Bagaimanapun, Preston sudah berpesan agar hubungan mereka tetap dirahasiakan. Jadi Livy berusaha sebaik mungkin untuk menyangkal keterlibatannya dengan Preston.

"Aku tahu kamu nggak akan begitu. Mungkin ini cuma karena Bu Annie cemburu, makanya tiba-tiba memutuskan untuk memecatmu, apalagi setelah kamu pulang dari resor," timpal Ivana yang semakin yakin dengan spekulasinya.

Livy menggelengkan kepala dengan bingung dan pasrah. "Sudahlah, aku selesaikan tugas hari ini saja. Masih ada dokumen yang belum sempat aku rapikan. Kalau mereka benar-benar pecat aku, setidaknya aku bakal dapat kompensasi dan punya waktu untuk cari pekerjaan lain."

....

Menjelang jam pulang kerja, Livy menerima panggilan telepon internal. Peneleponnya adalah Bendy yang meminta Livy untuk datang ke kantor Preston. Dengan perasaan bingung, Livy segera menyelesaikan pekerjaannya dan naik lift ke lantai atas.

Ketika sampai di depan pintu kantor Preston, Livy mendapati pintunya sedikit terbuka. Dengan perlahan, dia mendorong pintu dan melihat Annie berdiri di depan meja kerja Preston dengan ekspresi penuh penyesalan.
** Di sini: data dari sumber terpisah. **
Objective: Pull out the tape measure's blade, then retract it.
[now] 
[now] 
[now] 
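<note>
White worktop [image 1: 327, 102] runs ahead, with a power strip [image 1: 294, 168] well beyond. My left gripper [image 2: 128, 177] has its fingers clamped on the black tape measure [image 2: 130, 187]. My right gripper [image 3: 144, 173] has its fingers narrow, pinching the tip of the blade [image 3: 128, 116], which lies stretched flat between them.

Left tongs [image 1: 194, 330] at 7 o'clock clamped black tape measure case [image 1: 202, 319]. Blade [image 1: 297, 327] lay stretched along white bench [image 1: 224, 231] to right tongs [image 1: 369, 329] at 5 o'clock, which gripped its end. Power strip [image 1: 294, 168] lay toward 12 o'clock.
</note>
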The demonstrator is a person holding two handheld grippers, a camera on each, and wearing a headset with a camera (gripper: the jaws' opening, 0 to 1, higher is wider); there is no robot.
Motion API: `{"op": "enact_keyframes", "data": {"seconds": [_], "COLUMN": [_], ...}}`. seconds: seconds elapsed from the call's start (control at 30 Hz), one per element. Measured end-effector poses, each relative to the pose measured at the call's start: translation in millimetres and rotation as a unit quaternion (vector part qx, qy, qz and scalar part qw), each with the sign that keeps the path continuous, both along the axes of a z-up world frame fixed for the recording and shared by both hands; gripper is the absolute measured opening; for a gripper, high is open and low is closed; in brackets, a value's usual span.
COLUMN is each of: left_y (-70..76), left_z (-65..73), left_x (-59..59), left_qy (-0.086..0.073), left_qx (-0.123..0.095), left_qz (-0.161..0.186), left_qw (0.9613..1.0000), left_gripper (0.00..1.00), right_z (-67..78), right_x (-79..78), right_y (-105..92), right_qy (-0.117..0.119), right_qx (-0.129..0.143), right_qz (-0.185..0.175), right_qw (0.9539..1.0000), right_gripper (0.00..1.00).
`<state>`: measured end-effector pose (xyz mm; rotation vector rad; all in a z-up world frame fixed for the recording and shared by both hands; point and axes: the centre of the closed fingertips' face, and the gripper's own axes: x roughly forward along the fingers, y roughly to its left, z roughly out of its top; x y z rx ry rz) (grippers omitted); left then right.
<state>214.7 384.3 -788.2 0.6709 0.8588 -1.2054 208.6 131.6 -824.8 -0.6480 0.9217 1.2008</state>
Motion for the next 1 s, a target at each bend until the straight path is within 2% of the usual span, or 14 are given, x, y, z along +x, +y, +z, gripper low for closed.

"Maaf, Pak Preston. Ini kelalaianku. Aku mengira ini kesalahan Livy, jadi aku memutuskan untuk memecatnya."

Mendengar suara di belakangnya, Annie langsung menoleh. Saat melihat Livy, sorot matanya langsung memancarkan kemarahan sejenak. Namun, dia buru-buru menarik kembali tatapan itu dan membungkuk ke arah Livy.

"Maaf, Bu Livy. Aku minta maaf atas kesalahanku."